DATA BELOW -
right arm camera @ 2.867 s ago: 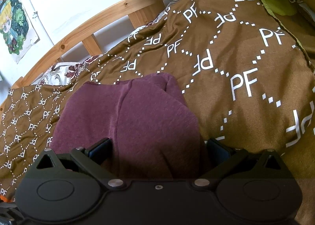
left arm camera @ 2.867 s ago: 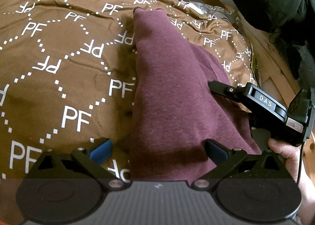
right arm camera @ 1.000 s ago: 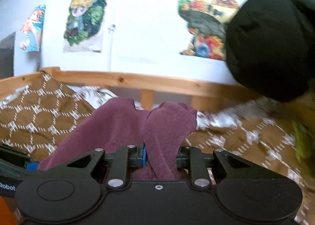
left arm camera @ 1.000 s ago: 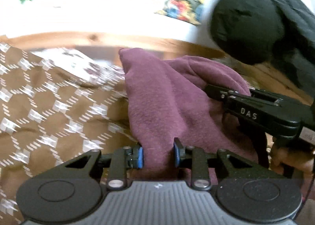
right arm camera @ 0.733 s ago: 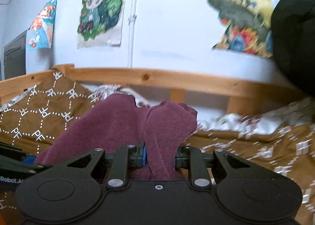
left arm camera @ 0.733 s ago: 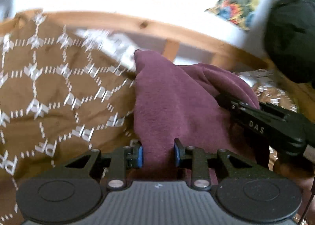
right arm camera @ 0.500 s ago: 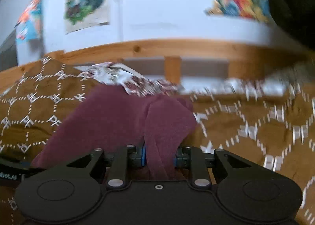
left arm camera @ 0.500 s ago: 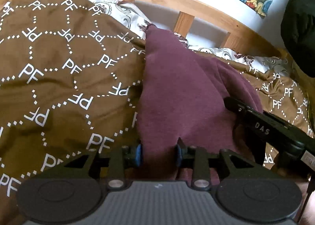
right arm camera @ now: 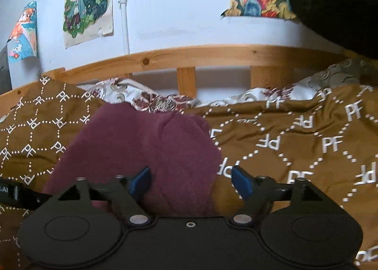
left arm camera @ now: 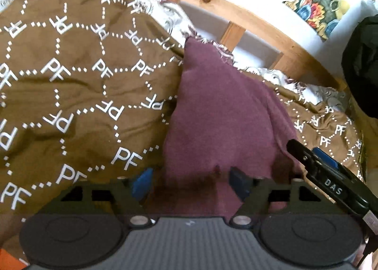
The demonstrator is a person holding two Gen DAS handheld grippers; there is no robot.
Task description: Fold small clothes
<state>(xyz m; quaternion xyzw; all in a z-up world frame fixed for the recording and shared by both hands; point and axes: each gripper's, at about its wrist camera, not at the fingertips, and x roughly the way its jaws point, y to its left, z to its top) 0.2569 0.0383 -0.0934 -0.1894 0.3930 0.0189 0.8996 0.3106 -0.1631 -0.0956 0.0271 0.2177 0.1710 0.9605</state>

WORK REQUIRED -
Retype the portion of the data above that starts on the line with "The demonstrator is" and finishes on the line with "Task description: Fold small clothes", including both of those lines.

OUTPUT BELOW -
The demonstrator is a person holding two Gen DAS handheld grippers; there is no robot.
Task description: Fold small clothes

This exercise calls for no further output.